Posted Aug 27, 2009 2:54 UTC (Thu) by foom (subscriber, #14868) [Link]

Indeed. It, O_NOSTD, like O_CLOEXEC before it, are almost entirely pointless extensions that basically only gnu coreutils and glibc can ever use. And when I think of all the functions that needed extra arguments added just to be able to pass the O_CLOEXEC flag...ugh.

IMO, Instead of O_CLOEXEC, glibc should have added a function to close all but a specified list of fds. And apps or libraries could call this themselves after fork, before exec. Obviously you can write this yourself already by iterating over the files in /proc/self/fds, but I just want to write:

int keep_fds[] = {0,1,2,-1}; close_everything_but(keep_fds);

and be done with it! The list of fds to keep across a given call to exec is *always* going to be small, and known to the program calling exec. And then, it's also trivial to write the compatibility library for non-glibc platforms...

Sigh. And now this O_NOSTD...so instead of just calling a single function at program startup, I have to change every open call in every library that I use to use O_NOSTD? Yeah, right.

If they're that concerned about number-of-syscalls-per-program-start, why not just make a single syscall for "make sure I have fds 0,1, and 2 open to a fd, otherwise open /dev/null there". Yay, now I only have a single syscall on program startup. That'd make much more sense than this proposal...

O_NOSTD

Posted Aug 27, 2009 11:34 UTC (Thu) by hppnq (guest, #14462) [Link]

And now this O_NOSTD...so instead of just calling a single function at program startup, I have to change every open call in every library that I use to use O_NOSTD? Yeah, right.

There's nothing that forces you to use O_NOSTD. If you want to manually make sure that your fd's are numbered properly -- which has to be a bit of a kludge considering the nature of the problem of having regular fd's with a special meaning -- then it should still work as before.

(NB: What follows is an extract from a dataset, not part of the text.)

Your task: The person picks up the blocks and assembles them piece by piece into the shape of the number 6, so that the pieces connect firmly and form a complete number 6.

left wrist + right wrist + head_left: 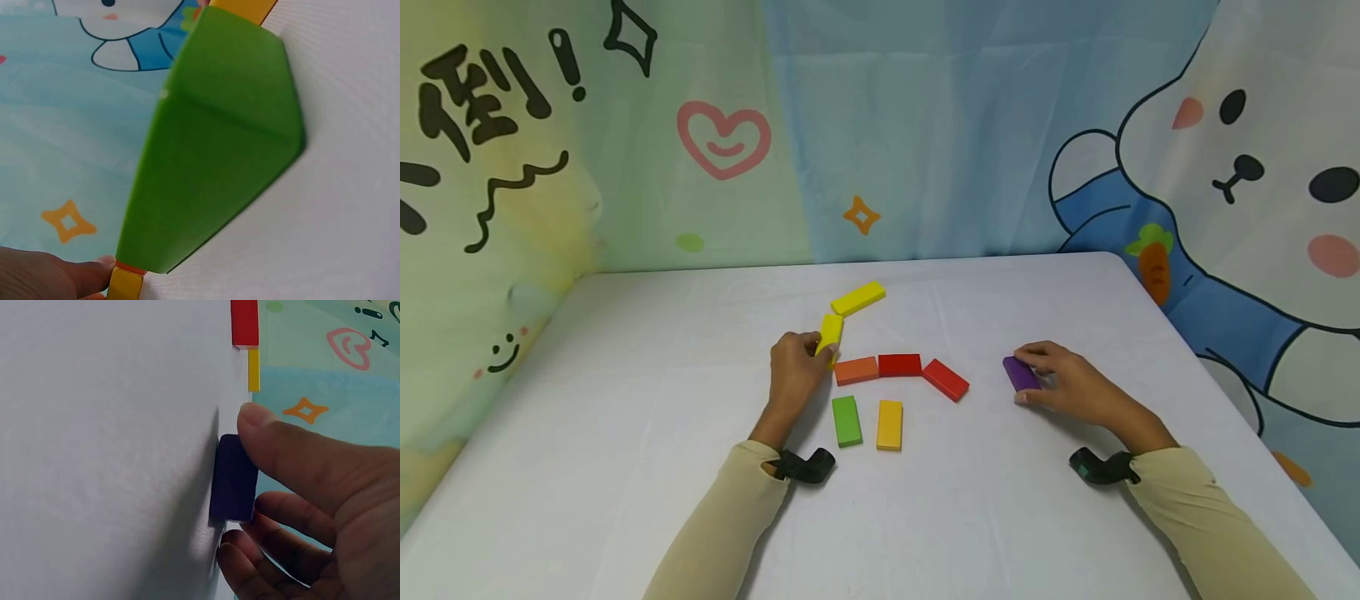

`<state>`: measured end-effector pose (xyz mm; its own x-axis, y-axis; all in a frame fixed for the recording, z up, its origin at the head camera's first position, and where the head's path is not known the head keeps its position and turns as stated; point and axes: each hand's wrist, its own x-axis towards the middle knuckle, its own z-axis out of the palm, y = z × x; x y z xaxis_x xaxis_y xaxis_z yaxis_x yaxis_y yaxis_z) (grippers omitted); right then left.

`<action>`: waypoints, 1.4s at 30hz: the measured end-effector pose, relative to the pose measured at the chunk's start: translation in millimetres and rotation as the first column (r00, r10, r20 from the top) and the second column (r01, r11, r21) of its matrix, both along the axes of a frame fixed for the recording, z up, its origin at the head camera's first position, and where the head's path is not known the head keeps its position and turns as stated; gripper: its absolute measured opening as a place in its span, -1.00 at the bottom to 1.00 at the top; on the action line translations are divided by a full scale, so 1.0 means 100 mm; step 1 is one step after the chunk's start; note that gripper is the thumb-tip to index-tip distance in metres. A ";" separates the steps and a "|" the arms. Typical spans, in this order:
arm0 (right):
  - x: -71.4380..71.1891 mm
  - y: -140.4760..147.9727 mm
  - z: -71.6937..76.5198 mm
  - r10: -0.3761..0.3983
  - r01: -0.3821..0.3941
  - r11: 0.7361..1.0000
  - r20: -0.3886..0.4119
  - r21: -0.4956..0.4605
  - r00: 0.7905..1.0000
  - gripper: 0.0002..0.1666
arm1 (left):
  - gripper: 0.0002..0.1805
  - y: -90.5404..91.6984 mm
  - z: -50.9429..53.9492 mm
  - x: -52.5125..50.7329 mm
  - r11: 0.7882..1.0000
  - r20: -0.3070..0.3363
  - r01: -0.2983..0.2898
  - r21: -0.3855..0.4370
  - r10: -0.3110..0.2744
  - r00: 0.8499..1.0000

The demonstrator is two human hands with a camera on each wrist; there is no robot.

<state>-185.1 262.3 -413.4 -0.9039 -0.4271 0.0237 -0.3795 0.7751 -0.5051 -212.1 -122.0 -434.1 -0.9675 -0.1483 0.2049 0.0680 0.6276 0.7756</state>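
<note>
My left hand [796,372] pinches a yellow block [831,330] between thumb and fingers; its far end is by a second yellow block [858,298], its near end by an orange block [857,371]. In the left wrist view the hand [53,275] holds the yellow block [125,285] at the bottom edge. At the right, my right hand [1071,385] grips a purple block [1022,374] by its ends. The right wrist view shows the thumb of that hand [325,506] on one end of the purple block [235,478], with fingers at the other end.
Two red blocks, one straight [899,365] and one angled [946,381], continue from the orange one. Nearer on the white table [962,525] lie a green block [847,422] and an amber block [890,426]. A printed cloth [925,125] hangs behind.
</note>
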 end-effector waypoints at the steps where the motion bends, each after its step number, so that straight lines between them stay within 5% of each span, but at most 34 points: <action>1: 0.00 0.00 0.00 0.001 -0.001 1.000 -0.003 0.000 1.000 -0.19 | -0.64 0.00 0.00 0.00 1.000 0.000 -0.001 -0.001 0.001 1.000; 26: 0.06 -0.12 0.03 0.079 -0.079 0.997 -0.016 0.004 0.997 -0.22 | -0.66 -0.01 -0.01 0.00 1.000 -0.033 0.017 0.001 -0.017 0.999; 42: 0.17 -0.26 0.08 0.137 -0.137 0.990 0.025 -0.012 0.990 -0.22 | -0.63 -0.01 0.00 0.00 1.000 0.007 0.011 0.008 -0.011 1.000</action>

If they're that concerned about number-of-syscalls-per-program-start, why not just make a single syscall for "make sure I have fds 0,1, and 2 open to a fd, otherwise open /dev/null there". Yay, now I only have a single syscall on program startup. That'd make much more sense than this proposal...

Then all we'd need is CAP_DO_WHAT_I_MEAN and O_NOSH*T. There's no fun in that.

O_NOSTD

Posted Aug 27, 2009 16:31 UTC (Thu) by daney (subscriber, #24551) [Link]

For a multi-threaded program, O_CLOEXEC is required if you want race free operation. Hardly pointless.

The O_NOSTD problem, on the other hand, can be worked around entirely in user space.

O_NOSTD

Posted Aug 27, 2009 18:09 UTC (Thu) by foom (subscriber, #14868) [Link]

> For a multi-threaded program, O_CLOEXEC is required if you want race free operation.
> Hardly pointless.

No, it's not required. After a fork, your program is no longer multi-threaded, and you can at your
leisure close all file descriptors except those necessary for program you're about to exec, with no
race condition.

Third-party libraries

Posted Aug 27, 2009 20:24 UTC (Thu) by quotemstr (subscriber, #45331) [Link]

The problem is then that a third-party library might not be notified between a call to fork() and exec(). That's what pthread_atfork is for, but not everyone links against libpthread.

Even with pthread_atfork, however, you can race. Consider:

[library code]
static int fd = -1;
void mylib_atfork() {
    close(fd);
}

void mylib_dosomething() {
    fd = open(...);
    do_something_with_fd(fd);
}

If the fork happens between the return from open() and the assignment to fd, then you race and leak the file descriptor.

The real userspace solution would be for programs to just close unknown file descriptors between fork and exec. But they don't, so O_CLOEXEC is a decent facility for defensive library programing.

Now, on the other hand, this O_NOSTD business is pure junk that will uselessly take up a valuable flag bit for all eternity.

Third-party libraries

Posted Aug 27, 2009 21:33 UTC (Thu) by foom (subscriber, #14868) [Link]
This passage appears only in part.